Now we have a model capable of computing outputs, given a set of inputs and weights. An interesting question is if we can modify these weights to model an existing relationship between the input and output in some training data. For example, if we could find the parameters for the **AND** function *computationally* based on training samples of input and output.

Recall from the start of the assignment that each single node in the network corresponds to a *Logistic Regression* model. We could therefore try to take the same approach to optimize the weights of the network as with *Logistic Regression*, and apply *Gradient Descent*.

### Gradient Descent

In *Gradient Descent* we incrementally change the weights to improve the fit on our training samples according to the cost function. The easiest case to understand what *Gradient Descent* actually does is in the case of *Linear Regression*. This is the first machine learning algorithm you built, in week 1 of the course. In the exercise of that week, we solved at what point the partial dervatives of the cost function for the parameters $\theta_0$ and $\theta_1$ were 0. This type of analytical solution is possible for simple models, but not for more complex ones. In the case of *Linear Regression* we could also have used *Gradient Descent* to incrementally move $\theta_0$ and $\theta_1$ in the direction of the gradient and eventually settle on the same minimal cost solution.

### The cost function [1 pt]

*Gradient Descent* works exactly the same for more complex models like *Logistic Regression* or *Neural Networks*, as long as there is some function to compute the output and a cost function to optimize. The function for the classification error is defined as:

$$J(\Theta) = - \sum_{i=1}^M \sum_{k=1}^K Y^i_k log(H_\Theta(X^i)_k) + (1 - Y^i_k) log(1 - H_\Theta(X^i)_k)$$

which is the sum of the classification error for all $M$ training samples and all $K$ different outputs, when comparing the current output of the network $H_\Theta(X^i)_k$ to the target output $Y^i_k$.

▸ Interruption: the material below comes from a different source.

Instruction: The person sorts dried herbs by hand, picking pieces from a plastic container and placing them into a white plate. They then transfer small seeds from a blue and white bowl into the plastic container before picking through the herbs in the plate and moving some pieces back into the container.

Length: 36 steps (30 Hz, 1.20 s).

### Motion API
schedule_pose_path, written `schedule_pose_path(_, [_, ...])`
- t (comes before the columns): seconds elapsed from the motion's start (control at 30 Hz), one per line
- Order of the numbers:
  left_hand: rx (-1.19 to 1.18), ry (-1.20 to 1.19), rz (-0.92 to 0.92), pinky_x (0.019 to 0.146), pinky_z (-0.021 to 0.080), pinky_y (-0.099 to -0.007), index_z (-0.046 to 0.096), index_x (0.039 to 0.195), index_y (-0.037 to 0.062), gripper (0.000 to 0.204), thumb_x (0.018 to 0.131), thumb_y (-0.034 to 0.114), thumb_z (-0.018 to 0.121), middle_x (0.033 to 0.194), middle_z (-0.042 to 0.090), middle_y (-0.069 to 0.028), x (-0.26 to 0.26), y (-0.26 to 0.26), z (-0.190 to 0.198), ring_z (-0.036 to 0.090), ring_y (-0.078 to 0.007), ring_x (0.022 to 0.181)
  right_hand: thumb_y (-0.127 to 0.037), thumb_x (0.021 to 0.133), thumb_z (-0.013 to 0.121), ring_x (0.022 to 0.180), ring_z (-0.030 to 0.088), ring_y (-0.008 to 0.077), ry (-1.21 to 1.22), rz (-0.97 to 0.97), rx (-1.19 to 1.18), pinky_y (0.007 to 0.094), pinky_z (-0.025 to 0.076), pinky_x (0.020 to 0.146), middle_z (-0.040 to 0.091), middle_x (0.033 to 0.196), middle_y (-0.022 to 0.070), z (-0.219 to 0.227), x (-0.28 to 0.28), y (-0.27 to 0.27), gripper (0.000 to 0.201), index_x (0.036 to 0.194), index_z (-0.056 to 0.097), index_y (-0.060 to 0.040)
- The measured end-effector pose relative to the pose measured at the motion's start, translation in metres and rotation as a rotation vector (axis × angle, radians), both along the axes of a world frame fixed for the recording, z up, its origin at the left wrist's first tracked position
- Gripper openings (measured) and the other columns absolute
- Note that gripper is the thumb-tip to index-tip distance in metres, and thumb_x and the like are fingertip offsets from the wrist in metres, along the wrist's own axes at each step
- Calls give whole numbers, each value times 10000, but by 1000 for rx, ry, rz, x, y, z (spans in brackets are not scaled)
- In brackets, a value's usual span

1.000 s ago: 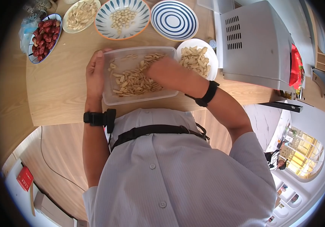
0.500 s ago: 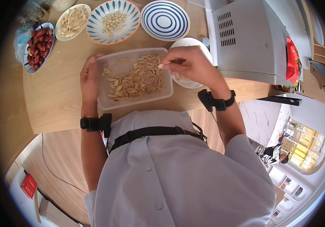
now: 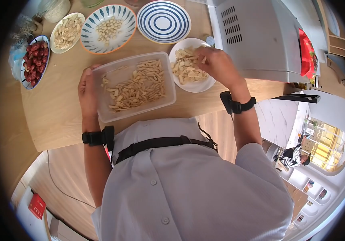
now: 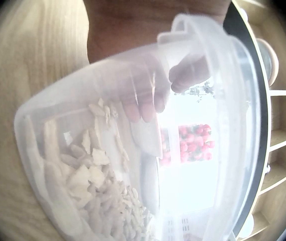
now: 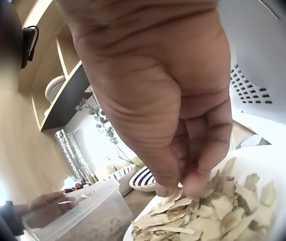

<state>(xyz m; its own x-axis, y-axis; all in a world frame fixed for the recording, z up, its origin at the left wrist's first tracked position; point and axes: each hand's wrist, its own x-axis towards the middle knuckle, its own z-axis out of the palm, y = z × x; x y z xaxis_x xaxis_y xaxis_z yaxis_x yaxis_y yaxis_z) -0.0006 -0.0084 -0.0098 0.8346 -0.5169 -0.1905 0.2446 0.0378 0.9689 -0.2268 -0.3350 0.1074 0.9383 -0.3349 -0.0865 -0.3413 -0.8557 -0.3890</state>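
Note:
A translucent plastic container [image 3: 170, 86] with pale, narrow pieces inside stands on the wooden table. My left hand [image 3: 87, 94] grips its left side; in the left wrist view several fingertips [image 4: 145, 110] show through the wall. Just right of the container is a white plate [image 3: 208, 85] heaped with pale, flat slices [image 5: 223, 206]. My right hand [image 3: 220, 67] is over this plate, fingers bent down. In the right wrist view the thumb and fingertips [image 5: 195, 185] of that hand [image 5: 153, 90] come together at the heap, a pale sliver between them.
Along the far side are a dish of red dates [image 3: 35, 66], an oval plate of pale slices [image 3: 66, 34], a patterned plate [image 3: 86, 40] with round pale pieces, a blue-ringed plate [image 3: 163, 22] and a jar [image 3: 56, 10]. A grey appliance [image 3: 257, 40] stands right.
My right hand has moved right, from inside the container, then above its right rim with a small pale piece, to the white plate. My left hand has kept its grip on the container.

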Motion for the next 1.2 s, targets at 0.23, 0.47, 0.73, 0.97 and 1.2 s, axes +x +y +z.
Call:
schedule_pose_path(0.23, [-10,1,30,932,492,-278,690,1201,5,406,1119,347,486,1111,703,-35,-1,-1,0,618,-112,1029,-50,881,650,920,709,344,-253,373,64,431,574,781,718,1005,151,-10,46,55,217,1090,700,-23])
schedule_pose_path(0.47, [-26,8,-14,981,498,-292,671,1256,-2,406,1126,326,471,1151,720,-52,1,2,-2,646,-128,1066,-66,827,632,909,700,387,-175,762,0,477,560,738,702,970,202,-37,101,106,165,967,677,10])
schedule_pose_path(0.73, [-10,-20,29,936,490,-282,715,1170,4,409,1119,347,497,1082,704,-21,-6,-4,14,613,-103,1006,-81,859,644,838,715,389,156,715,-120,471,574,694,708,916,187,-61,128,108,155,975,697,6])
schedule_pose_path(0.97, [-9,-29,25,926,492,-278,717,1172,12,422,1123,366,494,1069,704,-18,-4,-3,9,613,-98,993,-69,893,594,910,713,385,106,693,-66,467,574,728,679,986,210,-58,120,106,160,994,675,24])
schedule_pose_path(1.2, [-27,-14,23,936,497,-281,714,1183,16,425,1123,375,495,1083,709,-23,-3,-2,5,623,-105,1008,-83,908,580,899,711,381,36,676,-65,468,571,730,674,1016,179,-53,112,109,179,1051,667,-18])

Write the function `cost_function`, which takes a matrix $A = H_\Theta(X)$ with the network activations at the output layer (rows are outputs for different training samples, columns are the different output nodes) and a matrix $Y$ of the same dimensions containing the training targets, and computes the total classification error.


In [None]:
# CodeGrade Tag6

def cost_function(A, Y):
    # A: final activation values
    # Y: training labels (supervision signal)
    # return: cost function shown above
    ### YOUR SOLUTION HERE

    return ???

assert np.allclose(cost_function(np.array([[.1,.9],[.9,.1]]), np.array([[0,1],[1,0]])), 0.4214420626313051)

### Delta Terms [1 pt]

Now we need take the partial derivatives of this cost function for each of the $\Theta$ parameters of our network, so we can start changing them to minimize the cost function. These gradients will be computed in 2 separate steps. First we define a term $\delta$ that contains the partial derivatives of the cost function with respect to the nodes input

$$\delta^j_i = \frac{\partial J}{\partial Z^j_i}$$

which is defined for each $i^{th}$ node in each $j^{th}$ layer. Computing this term separately will make the complete multilayer version much easier to write. For an output layer, i.e. when $j$ is the last layer in the network, the delta term is defined as:

$$\delta^j_i = A^j_i - Y_i$$

Note that, as before, this is again an equation which is defined for a **single sample** of input values and output values, i.e. the indices *do not* relate to the different training samples, only the node location in the network. So, $Y_i$ is just the $i^{th}$ target output (in the case of multi-class classification) for a single sample and the equation will compute a single $\delta$ value for $i^{th}$ node in the $j^{th}$ layer. If this process would be again repeated for each of the training samples, $\delta^j_i$ would be an array of values, each row corresponding to $\delta^j_i$ for one of the samples.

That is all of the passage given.